Pashu Sandesh, 14th July 2020

Dr V. Rajendra Prasad

The most important part of any biosecurity plan is having the right attitude. Having all the correct precautions in place doesn't do any good if workers and managers don’t follow the rules.

Replacement of birds / new stocking: 

a) How new birds are brought in. 

b) Is there a proper disinfection step in the shed?

Feed and new materials management:

Ensuring new litter and feed are delivered in a way that minimizes the risk of disease transmission.

Water management: 

a) Periodically testing the water to make sure it is free of contaminants. 

b) Surface water sources must be monitored closely.

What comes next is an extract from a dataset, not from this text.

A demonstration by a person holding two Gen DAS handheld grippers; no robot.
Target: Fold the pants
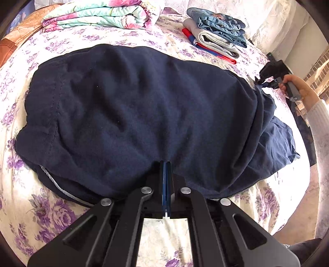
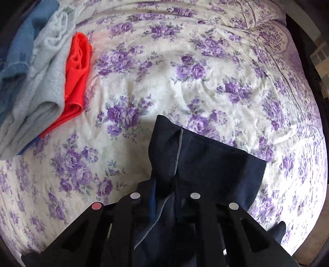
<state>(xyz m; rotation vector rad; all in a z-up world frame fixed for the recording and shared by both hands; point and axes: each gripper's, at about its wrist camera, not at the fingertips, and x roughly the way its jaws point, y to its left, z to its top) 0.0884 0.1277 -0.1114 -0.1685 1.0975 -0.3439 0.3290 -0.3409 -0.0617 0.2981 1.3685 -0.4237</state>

c) sanitisation of water regularly 

Manure and old materials management: 

a) How old litter and manure are being managed to ensure diseases are not spread. 

b) This also applies to the garbage and other farm waste.

Vector control for multiple species of pests: 

Having plans in place to stop 

a) insects, 


c) wild birds and even

d)  pets from entering the house.

 Equipment control in buildings and between buildings: 

a) Making sure that, if the equipment is being shared between production areas and farms, 

b) it is being properly sanitized in between uses.

A mortality management plan: 

  1. How dead animals are handled in normal and catastrophic situations
  2. b) This includes regular trips to rendering facilities and ensuring there isn’t a breakdown in biosecurity there.

Poultry farmers should have basic strategy according to their need to draft their own biosecurity plan and fortify their premises.